Fräulein Susannens Weihnachtsabend

Fräulein Susette, oder wie sie sich lieber nennt, Susanne, spazierte am Weihnachtsabend munter in ihrem Zimmer hin und her. Sie hatte viele Leute beschenkt, versetzte sich nun im Geiste zu dem und jenem der angenehm Überraschten und befand sich da sehr behaglich. Ihre zu kleinen, aber flinken und geschickten Hände schlugen gleichsam den Takt zu der Freudenmusik in ihrem Innern, indem sie die beinernen Nadeln der Strickerei rasch und lieblich klappern ließen.

Andern Vergnügen machen ist ein Vergnügen für jeden natürlich gearteten Menschen, dachte sie, für mich aber, die so spät dazu kam, ein berauschendes Glück. – Wenn einem die Eltern mißraten sind, wenn man ein langes Dasein der freudlosen Pflichterfüllung, der Unterwürfigkeit und Entbehrung hinter sich hat, und erwacht eines Morgens selbständig, frei, wohlhabend, gar nicht mehr jung, aber mit einem ungehobenen Schatz an Heiterkeit im Herzen, das ist zum Übermütigwerden, und Susanne wurde übermütig und machte ausschweifenden Gebrauch von ihrer Unabhängigkeit und von ihrem Reichtum.

Sie hatte viele Jahre mit ihrer begüterten, aber vom Geizteufel besessenen Großmutter in einer armen Leuten abgemieteten Dachkammer gelebt. Wie gelebt! Als geduldige und mißhandelte Magd. Dennoch vergoß sie am Sterbebette ihrer Tyrannin ehrliche Tränen.
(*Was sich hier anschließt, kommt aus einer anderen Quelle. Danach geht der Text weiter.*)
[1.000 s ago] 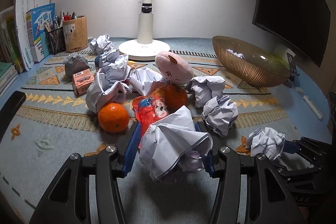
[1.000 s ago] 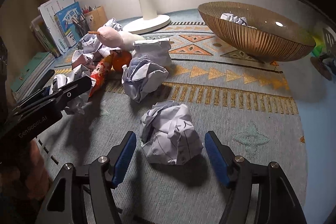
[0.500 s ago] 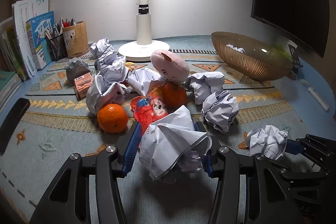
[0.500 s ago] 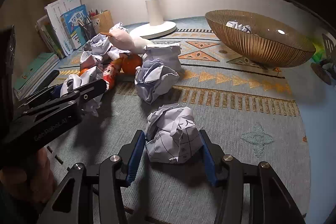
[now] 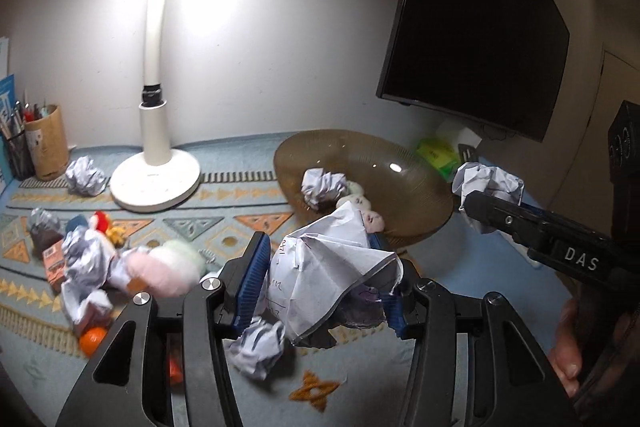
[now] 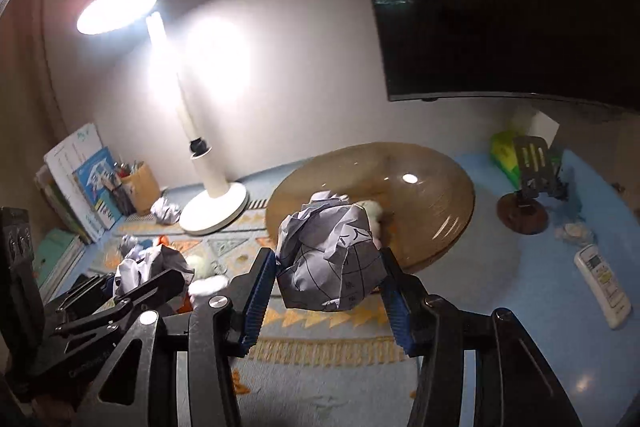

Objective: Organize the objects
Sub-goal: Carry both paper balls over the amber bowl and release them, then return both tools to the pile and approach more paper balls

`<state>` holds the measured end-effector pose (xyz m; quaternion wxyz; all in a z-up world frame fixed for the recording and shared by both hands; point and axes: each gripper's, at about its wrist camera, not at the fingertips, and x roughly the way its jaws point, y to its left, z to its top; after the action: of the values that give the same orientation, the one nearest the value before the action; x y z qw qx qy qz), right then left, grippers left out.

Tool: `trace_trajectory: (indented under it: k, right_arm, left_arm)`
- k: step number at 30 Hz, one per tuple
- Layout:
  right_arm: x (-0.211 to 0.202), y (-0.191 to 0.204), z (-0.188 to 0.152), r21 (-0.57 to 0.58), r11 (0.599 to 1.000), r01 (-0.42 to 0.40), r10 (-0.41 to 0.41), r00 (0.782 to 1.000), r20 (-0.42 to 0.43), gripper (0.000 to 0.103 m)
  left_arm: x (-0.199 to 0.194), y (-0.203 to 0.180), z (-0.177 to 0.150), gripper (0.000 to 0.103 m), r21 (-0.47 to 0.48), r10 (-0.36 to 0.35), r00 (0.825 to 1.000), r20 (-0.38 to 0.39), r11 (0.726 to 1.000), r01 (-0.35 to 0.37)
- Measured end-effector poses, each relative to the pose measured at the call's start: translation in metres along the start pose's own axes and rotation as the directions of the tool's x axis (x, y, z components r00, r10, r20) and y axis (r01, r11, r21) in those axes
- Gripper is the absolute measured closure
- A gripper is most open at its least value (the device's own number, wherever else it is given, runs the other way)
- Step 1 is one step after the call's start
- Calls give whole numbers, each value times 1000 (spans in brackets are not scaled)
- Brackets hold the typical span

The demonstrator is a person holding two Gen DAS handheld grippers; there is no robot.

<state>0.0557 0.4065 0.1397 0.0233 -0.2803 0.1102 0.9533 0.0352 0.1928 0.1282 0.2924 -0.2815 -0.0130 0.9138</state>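
My left gripper (image 5: 320,255) is shut on a large crumpled sheet of paper (image 5: 328,279), held in the air above the patterned mat. My right gripper (image 6: 328,267) is shut on a rounder paper ball (image 6: 332,259), also off the mat. Both point toward the amber ribbed bowl (image 5: 412,179), which holds one paper ball (image 5: 324,187) and a small pale toy. In the left wrist view the right gripper (image 5: 480,195) hangs at the bowl's right rim with its ball (image 5: 488,179). In the right wrist view the left gripper (image 6: 156,275) sits low on the left.
A white lamp (image 5: 156,183) stands behind the mat and a dark monitor (image 5: 472,27) hangs over the bowl. Paper balls, a pink plush (image 5: 160,271), an orange (image 5: 92,339) and a small box lie left. A remote (image 6: 604,287) and phone stand (image 6: 528,187) are right.
The right gripper closed on its paper ball. Both grippers then rose off the mat with their paper and swung toward the bowl, which now looks much nearer.
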Motion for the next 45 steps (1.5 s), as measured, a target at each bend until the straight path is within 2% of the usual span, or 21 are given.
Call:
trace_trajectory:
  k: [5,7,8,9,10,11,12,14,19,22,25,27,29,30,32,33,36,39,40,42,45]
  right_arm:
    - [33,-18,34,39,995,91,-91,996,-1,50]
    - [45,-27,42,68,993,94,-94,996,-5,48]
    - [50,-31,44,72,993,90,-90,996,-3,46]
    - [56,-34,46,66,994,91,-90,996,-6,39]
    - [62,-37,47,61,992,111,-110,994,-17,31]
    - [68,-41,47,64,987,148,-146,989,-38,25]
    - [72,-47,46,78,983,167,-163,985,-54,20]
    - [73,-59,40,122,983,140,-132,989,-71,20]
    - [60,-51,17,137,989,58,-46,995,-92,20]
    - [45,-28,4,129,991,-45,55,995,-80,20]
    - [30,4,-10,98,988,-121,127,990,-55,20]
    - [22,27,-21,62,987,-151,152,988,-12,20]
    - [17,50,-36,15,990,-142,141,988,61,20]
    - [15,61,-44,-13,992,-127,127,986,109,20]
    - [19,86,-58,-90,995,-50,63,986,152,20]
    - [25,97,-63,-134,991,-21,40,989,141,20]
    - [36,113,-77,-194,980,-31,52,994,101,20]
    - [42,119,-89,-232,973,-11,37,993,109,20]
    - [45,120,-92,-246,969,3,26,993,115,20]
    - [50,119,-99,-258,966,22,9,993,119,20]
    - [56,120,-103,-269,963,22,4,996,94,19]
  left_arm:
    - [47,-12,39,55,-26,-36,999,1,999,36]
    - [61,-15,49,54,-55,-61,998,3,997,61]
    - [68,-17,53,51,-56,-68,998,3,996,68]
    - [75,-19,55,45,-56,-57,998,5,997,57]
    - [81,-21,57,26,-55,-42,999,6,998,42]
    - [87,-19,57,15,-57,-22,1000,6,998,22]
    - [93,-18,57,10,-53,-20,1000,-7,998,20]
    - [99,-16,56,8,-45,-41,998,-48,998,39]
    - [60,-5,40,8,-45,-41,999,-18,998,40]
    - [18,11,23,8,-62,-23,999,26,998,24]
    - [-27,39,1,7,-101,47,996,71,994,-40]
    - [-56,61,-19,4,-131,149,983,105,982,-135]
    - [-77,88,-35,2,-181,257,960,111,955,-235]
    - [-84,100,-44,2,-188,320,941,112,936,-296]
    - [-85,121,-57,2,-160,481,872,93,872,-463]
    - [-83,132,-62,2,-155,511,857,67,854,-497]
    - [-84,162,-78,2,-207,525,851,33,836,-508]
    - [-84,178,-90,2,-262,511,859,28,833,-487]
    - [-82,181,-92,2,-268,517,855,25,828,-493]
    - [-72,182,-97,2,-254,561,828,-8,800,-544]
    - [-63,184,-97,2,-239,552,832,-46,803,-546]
Nach dem Tode der alten Frau befand sich Susanne, deren einziges Enkelkind, an der Spitze eines nach ihren Begriffen großen Vermögens. Die Erbin bezog nun eine hübsche, aus drei Zimmern und einer Küche bestehende Wohnung im vierten Stock eines stattlichen Hauses in der Göttweihergasse. Sie nahm ein Dienstmädchen auf, ging oft spazieren und stieg, wenn sie müde wurde, in einen Stellwagen, ohne weiteres – wie eine Prinzessin.
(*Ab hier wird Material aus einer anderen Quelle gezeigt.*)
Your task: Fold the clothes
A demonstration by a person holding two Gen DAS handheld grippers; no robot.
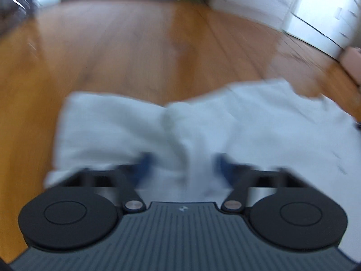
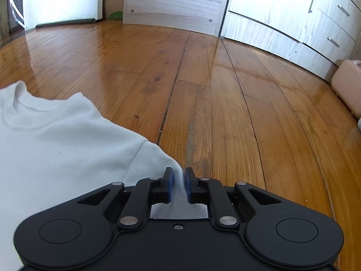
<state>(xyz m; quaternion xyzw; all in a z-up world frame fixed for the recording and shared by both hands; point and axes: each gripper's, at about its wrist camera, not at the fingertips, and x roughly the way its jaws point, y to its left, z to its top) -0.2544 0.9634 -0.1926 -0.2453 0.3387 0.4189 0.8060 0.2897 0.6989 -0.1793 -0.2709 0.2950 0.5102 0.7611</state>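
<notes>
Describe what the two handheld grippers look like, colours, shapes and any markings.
Both are matte black. The right gripper has two round discs at its base, linked bars with silver pivot pins, and blue pads inside its jaws. The left gripper, blurred, shows the same discs, pins and blue pads, plus a ribbed grey body bearing a small pale mark. No cables or sleeves show.

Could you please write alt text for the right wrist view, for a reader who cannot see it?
The right gripper pinches a fold of a white sweatshirt between its blue pads, at the sleeve near the shoulder seam. The sweatshirt lies on a glossy wooden floor, collar at far left, with pale wood cabinets behind.
</notes>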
Der Luxus jedoch, den sie am maßlosesten betrieb, war der Verschenkluxus; ihm ergab sie sich immer, besonders aber um die gesegnete Weihnachtszeit, und ein solcher Christabend, an dem Susanne auf und ab pendelte in ihrer guten Stube – sorgfältig vermeidend, den Rand des kleinen, unter dem Tische liegenden Teppichs zu betreten, um ihn nicht abzunützen – und an alle die Menschen dachte, denen sie eine Freude bereitet hatte – ein solcher Christabend … Niemand vermag seine stillen Entzückungen zu schildern. Das Fräulein wußte nur eins: sich die Hochgefühle, von denen sie jetzt beseelt wird, in Permanenz versetzt denken, und sie hat eine Vorstellung dessen, was himmlische Seligkeit ist.

Auf einmal blieb Susanne stehen und horchte. Durch die Wand, aus der Wohnung nebenan, war das Gekreische jubelnder Stimmen zu ihr gedrungen. Haha, die Kunzelkinder! Nur zu! Dieser Jubel macht dem Fräulein kein geringes Vergnügen, denn sie ist dessen Urheberin. Sie hat den Christbaum gekauft und geschmückt, der jetzt so begeistert akklamiert wird. Ohne sie hätten die Nachbarn einen traurigen Weihnachtsabend gehabt. Sie war kürzlich dem Haupte der Familie, dem Herrn Kürschnermeister Kunzel, und seinem ältesten Sprößling, dem siebenjährigen Toni, auf der Treppe begegnet und hatte zu dem Kinde gesagt: „Nun, Toni, freust du dich auf den Christbaum?“ worauf der Junge seine kleinen, tiefliegenden Augen gesenkt, die Unterlippe vorgeschoben und etwas Unverständliches gemurmelt, der Kürschnermeister jedoch mit einer weit ausholenden Schwenkung des Hutes und ehrfürchtiger Verbeugung geantwortet hatte: „Ach nein, gnädigstes Fräulein, heuer hält sich das Christkinderl bei uns nicht auf … Es wird … es hat …“ Er stockte, fuhr langsam mit seiner breiten Hand über den Kopf und das Gesicht und setzte verlegen hinzu: „Es muß sparen … auf eine neue Wiege – mit Zubehör … die alte tut's durchaus nicht mehr …“

„Mein Gott, das sechste, und ich habe schon das vierte und das fünfte aus der Taufe gehoben!“ sagte Susanne zu sich selbst, und zu Herrn Kunzel sagte sie nichts, sondern ging stumm und unaufhaltsam ihrer Wege, was sie später sehr bereute. Wenn man auch keineswegs gesonnen ist, bei Nummer sechs Taufpatenstelle zu vertreten, läuft man doch nicht mit unanständiger Eile davon, weil einem dessen bevorstehende Ankunft angezeigt wird.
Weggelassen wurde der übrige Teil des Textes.